Give back the whole listing exactly as it is written.

++++

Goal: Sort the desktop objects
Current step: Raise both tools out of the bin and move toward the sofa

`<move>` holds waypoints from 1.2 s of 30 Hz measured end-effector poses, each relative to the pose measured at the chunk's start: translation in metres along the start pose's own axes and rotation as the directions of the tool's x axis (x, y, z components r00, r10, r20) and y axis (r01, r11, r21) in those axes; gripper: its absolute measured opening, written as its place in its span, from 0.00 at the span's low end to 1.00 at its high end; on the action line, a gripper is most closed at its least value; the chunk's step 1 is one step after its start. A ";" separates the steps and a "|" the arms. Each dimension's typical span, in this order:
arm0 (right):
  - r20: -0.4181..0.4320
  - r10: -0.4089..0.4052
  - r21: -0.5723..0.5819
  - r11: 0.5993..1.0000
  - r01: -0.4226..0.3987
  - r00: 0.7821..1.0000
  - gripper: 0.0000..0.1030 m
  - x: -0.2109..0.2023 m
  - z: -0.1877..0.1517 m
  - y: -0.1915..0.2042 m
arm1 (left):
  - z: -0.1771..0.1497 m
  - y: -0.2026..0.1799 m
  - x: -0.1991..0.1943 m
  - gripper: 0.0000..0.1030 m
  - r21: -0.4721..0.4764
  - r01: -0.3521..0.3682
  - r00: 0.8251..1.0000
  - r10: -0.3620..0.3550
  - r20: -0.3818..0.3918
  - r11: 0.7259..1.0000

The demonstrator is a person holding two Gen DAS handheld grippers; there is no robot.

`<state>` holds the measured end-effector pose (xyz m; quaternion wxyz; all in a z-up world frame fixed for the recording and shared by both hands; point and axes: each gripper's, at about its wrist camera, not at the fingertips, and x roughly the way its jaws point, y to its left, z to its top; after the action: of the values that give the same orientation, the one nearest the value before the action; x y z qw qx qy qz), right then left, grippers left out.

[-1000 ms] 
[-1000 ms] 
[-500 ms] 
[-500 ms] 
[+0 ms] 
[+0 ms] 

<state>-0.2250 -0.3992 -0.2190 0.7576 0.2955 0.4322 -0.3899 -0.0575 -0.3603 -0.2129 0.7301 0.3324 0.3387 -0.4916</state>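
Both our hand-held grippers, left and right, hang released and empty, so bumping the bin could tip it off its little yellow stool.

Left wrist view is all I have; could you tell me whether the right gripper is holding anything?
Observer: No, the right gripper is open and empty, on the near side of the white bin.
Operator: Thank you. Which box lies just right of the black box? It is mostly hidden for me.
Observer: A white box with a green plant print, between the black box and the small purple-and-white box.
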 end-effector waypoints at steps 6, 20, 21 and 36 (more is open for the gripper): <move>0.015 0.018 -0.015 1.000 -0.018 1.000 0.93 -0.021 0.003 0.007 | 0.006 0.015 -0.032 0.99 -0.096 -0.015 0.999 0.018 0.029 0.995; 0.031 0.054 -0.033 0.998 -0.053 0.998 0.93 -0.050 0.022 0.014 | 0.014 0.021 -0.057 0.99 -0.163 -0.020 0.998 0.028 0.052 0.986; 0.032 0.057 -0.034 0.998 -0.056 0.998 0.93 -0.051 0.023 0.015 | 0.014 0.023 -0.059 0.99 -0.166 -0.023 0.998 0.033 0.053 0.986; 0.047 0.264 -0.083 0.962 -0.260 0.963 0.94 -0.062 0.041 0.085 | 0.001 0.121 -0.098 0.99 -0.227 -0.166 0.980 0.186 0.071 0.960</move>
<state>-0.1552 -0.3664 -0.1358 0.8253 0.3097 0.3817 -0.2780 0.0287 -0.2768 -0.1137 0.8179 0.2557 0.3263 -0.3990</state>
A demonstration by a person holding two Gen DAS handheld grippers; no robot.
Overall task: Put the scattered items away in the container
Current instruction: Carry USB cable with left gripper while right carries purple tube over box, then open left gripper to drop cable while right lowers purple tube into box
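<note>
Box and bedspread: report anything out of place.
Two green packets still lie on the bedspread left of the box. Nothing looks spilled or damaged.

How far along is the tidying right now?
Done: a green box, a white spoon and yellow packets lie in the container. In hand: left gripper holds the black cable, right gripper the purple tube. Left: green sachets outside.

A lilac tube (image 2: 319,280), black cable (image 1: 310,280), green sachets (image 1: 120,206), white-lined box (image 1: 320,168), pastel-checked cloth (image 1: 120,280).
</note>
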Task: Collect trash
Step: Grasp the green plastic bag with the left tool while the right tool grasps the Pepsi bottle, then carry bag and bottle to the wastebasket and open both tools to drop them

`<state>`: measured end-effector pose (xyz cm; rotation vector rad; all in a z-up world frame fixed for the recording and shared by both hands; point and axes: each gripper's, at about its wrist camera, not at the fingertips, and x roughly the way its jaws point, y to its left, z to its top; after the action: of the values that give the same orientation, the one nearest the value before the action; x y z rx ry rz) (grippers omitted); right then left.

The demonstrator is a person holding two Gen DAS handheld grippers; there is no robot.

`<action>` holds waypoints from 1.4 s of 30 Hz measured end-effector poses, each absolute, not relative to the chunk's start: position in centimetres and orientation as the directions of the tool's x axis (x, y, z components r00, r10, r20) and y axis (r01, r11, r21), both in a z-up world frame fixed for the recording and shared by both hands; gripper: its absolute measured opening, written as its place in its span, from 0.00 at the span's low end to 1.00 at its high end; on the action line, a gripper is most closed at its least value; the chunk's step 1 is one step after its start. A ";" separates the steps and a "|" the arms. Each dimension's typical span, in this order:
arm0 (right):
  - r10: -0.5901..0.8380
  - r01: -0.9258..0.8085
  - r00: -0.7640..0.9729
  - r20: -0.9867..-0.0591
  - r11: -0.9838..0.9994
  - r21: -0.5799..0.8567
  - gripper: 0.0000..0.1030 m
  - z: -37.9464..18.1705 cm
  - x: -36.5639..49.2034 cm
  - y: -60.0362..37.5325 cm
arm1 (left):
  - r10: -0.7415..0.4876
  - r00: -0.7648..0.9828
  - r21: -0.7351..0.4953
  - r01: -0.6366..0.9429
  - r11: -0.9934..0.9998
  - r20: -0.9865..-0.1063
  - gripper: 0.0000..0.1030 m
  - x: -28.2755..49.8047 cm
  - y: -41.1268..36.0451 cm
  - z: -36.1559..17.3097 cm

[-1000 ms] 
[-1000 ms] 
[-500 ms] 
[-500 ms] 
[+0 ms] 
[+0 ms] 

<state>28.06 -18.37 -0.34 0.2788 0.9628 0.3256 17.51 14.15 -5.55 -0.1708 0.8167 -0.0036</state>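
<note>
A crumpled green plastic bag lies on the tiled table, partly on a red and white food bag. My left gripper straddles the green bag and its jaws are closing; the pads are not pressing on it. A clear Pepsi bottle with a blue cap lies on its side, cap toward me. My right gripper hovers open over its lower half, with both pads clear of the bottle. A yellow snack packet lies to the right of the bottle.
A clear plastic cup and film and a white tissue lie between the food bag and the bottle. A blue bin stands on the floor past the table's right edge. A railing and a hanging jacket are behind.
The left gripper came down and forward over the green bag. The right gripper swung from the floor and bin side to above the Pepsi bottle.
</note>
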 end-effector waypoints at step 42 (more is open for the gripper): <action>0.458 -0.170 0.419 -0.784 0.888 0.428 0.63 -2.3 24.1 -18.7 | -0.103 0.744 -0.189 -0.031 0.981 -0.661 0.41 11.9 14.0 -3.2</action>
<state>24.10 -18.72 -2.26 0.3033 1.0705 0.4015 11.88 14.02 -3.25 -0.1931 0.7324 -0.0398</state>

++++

### Response
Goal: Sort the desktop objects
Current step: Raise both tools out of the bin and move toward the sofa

`<move>` holds waypoints from 1.2 s of 30 Hz measured end-effector poses, each relative to the pose measured at the chunk's start: translation in metres along the start pose's own axes and rotation as the directions of the tool's x axis (x, y, z components r00, r10, r20) and y axis (r01, r11, r21) in those axes; gripper: its absolute measured opening, written as its place in its span, from 0.00 at the span's low end to 1.00 at its high end; on the action line, a gripper is most closed at its least value; the chunk's step 1 is one step after its start. A ";" separates the steps and a "|" the arms. Each dimension's typical span, in this order:
arm0 (right):
  - r20: -0.4181..0.4320
  - r10: -0.4089..0.4052
  - r21: -0.5723..0.5819
  - r11: 0.5993..1.0000
  - r01: -0.4226..0.3987
  - r00: 0.7821..1.0000
  - gripper: 0.0000..0.1030 m
  - x: -0.2109..0.2023 m
  - z: -0.1877..0.1517 m
  - y: -0.1915..0.2042 m
arm1 (left):
  - z: -0.1771..0.1497 m
  - y: -0.2026..0.1799 m
  - x: -0.1991..0.1943 m
  - gripper: 0.0000..0.1030 m
  - r21: -0.4721..0.4764
  - r01: -0.3521..0.3682
  - r00: 0.8251..1.0000
  - r10: -0.3620..0.3550
  - r20: -0.3818..0.3918
  - r11: 0.7259..1.0000

The demonstrator is a person holding two Gen DAS handheld grippers; there is no robot.

`<state>` holds the measured end-effector pose (xyz m; quaternion wxyz; all in a z-up world frame fixed for the recording and shared by both hands; point and axes: each gripper's, at about its wrist camera, not at the fingertips, and x roughly the way its jaws point, y to its left, z to its top; after the action: of the values that give the same orientation, the one nearest the value before the action; x y z qw qx qy qz), right then left, grippers left out.

[-1000 ms] 
[-1000 ms] 
[-500 ms] 
[-500 ms] 
[+0 ms] 
[+0 ms] 

<state>-0.2250 -0.3992 -0.2190 0.7576 0.2955 0.4322 -0.3899 -0.0575 -0.3603 -0.2129 0.7301 0.3324 0.3387 -0.4916</state>
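Both our hand-held grippers, left and right, hang released and empty, so bumping the bin could tip it off its little yellow stool.

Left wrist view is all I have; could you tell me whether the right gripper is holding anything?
Observer: No, the right gripper is open and empty, on the near side of the white bin.
Operator: Thank you. Which box lies just right of the black box? It is mostly hidden for me.
Observer: A white box with a green plant print, between the black box and the small purple-and-white box.
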 end-effector waypoints at steps 6, 20, 21 and 36 (more is open for the gripper): <move>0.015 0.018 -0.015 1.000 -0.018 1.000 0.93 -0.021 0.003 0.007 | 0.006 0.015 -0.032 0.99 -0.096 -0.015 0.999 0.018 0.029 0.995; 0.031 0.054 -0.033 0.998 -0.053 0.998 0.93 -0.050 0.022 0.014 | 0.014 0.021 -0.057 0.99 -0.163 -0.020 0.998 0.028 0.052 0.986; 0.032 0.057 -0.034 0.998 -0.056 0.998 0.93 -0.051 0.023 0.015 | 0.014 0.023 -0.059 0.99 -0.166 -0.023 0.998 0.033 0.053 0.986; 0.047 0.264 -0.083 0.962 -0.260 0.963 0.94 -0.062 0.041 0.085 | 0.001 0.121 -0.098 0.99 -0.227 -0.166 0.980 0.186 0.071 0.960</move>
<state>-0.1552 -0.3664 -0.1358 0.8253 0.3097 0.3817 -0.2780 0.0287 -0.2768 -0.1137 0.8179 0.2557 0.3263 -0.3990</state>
A demonstration by a person holding two Gen DAS handheld grippers; no robot.
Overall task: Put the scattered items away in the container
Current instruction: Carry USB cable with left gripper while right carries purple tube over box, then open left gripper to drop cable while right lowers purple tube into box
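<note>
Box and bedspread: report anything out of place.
Two green packets still lie on the bedspread left of the box. Nothing looks spilled or damaged.

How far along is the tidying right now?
Done: a green box, a white spoon and yellow packets lie in the container. In hand: left gripper holds the black cable, right gripper the purple tube. Left: green sachets outside.

A lilac tube (image 2: 319,280), black cable (image 1: 310,280), green sachets (image 1: 120,206), white-lined box (image 1: 320,168), pastel-checked cloth (image 1: 120,280).
</note>
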Task: Collect trash
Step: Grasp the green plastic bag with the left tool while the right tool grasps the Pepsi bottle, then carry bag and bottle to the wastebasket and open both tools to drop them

`<state>`: measured end-effector pose (xyz cm; rotation vector rad; all in a z-up world frame fixed for the recording and shared by both hands; point and axes: each gripper's, at about its wrist camera, not at the fingertips, and x roughly the way its jaws point, y to its left, z to its top; after the action: of the values that give the same orientation, the one nearest the value before the action; x y z rx ry rz) (grippers omitted); right then left.

The demonstrator is a person holding two Gen DAS handheld grippers; there is no robot.

`<action>` holds waypoints from 1.4 s of 30 Hz measured end-effector poses, each absolute, not relative to the chunk's start: position in centimetres and orientation as the directions of the tool's x axis (x, y, z components r00, r10, r20) and y axis (r01, r11, r21), both in a z-up world frame fixed for the recording and shared by both hands; gripper: its absolute measured opening, written as its place in its span, from 0.00 at the span's low end to 1.00 at its high end; on the action line, a gripper is most closed at its least value; the chunk's step 1 is one step after its start. A ";" separates the steps and a "|" the arms. Each dimension's typical span, in this order:
arm0 (right):
  - r10: -0.5901..0.8380
  - r01: -0.9258..0.8085
  - r00: -0.7640..0.9729
  - r20: -0.9867..-0.0591
  - r11: -0.9838..0.9994
  - r21: -0.5799..0.8567
  - gripper: 0.0000..0.1030 m
  - z: -37.9464..18.1705 cm
  - x: -36.5639..49.2034 cm
  - y: -60.0362..37.5325 cm
arm1 (left):
  - r10: -0.7415..0.4876
  - r00: -0.7648..0.9828
  - r21: -0.7351..0.4953
  - r01: -0.6366..0.9429
  - r11: -0.9934..0.9998
  - r20: -0.9865..-0.1063
  - gripper: 0.0000..0.1030 m
  - x: -28.2755..49.8047 cm
  - y: -41.1268..36.0451 cm
  - z: -36.1559..17.3097 cm

[-1000 ms] 
[-1000 ms] 
[-500 ms] 
[-500 ms] 
[+0 ms] 
[+0 ms] 

<state>28.06 -18.37 -0.34 0.2788 0.9628 0.3256 17.51 14.15 -5.55 -0.1708 0.8167 -0.0036</state>
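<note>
A crumpled green plastic bag lies on the tiled table, partly on a red and white food bag. My left gripper straddles the green bag and its jaws are closing; the pads are not pressing on it. A clear Pepsi bottle with a blue cap lies on its side, cap toward me. My right gripper hovers open over its lower half, with both pads clear of the bottle. A yellow snack packet lies to the right of the bottle.
A clear plastic cup and film and a white tissue lie between the food bag and the bottle. A blue bin stands on the floor past the table's right edge. A railing and a hanging jacket are behind.
The left gripper came down and forward over the green bag. The right gripper swung from the floor and bin side to above the Pepsi bottle.
</note>
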 end-effector waypoints at step 42 (more is open for the gripper): <action>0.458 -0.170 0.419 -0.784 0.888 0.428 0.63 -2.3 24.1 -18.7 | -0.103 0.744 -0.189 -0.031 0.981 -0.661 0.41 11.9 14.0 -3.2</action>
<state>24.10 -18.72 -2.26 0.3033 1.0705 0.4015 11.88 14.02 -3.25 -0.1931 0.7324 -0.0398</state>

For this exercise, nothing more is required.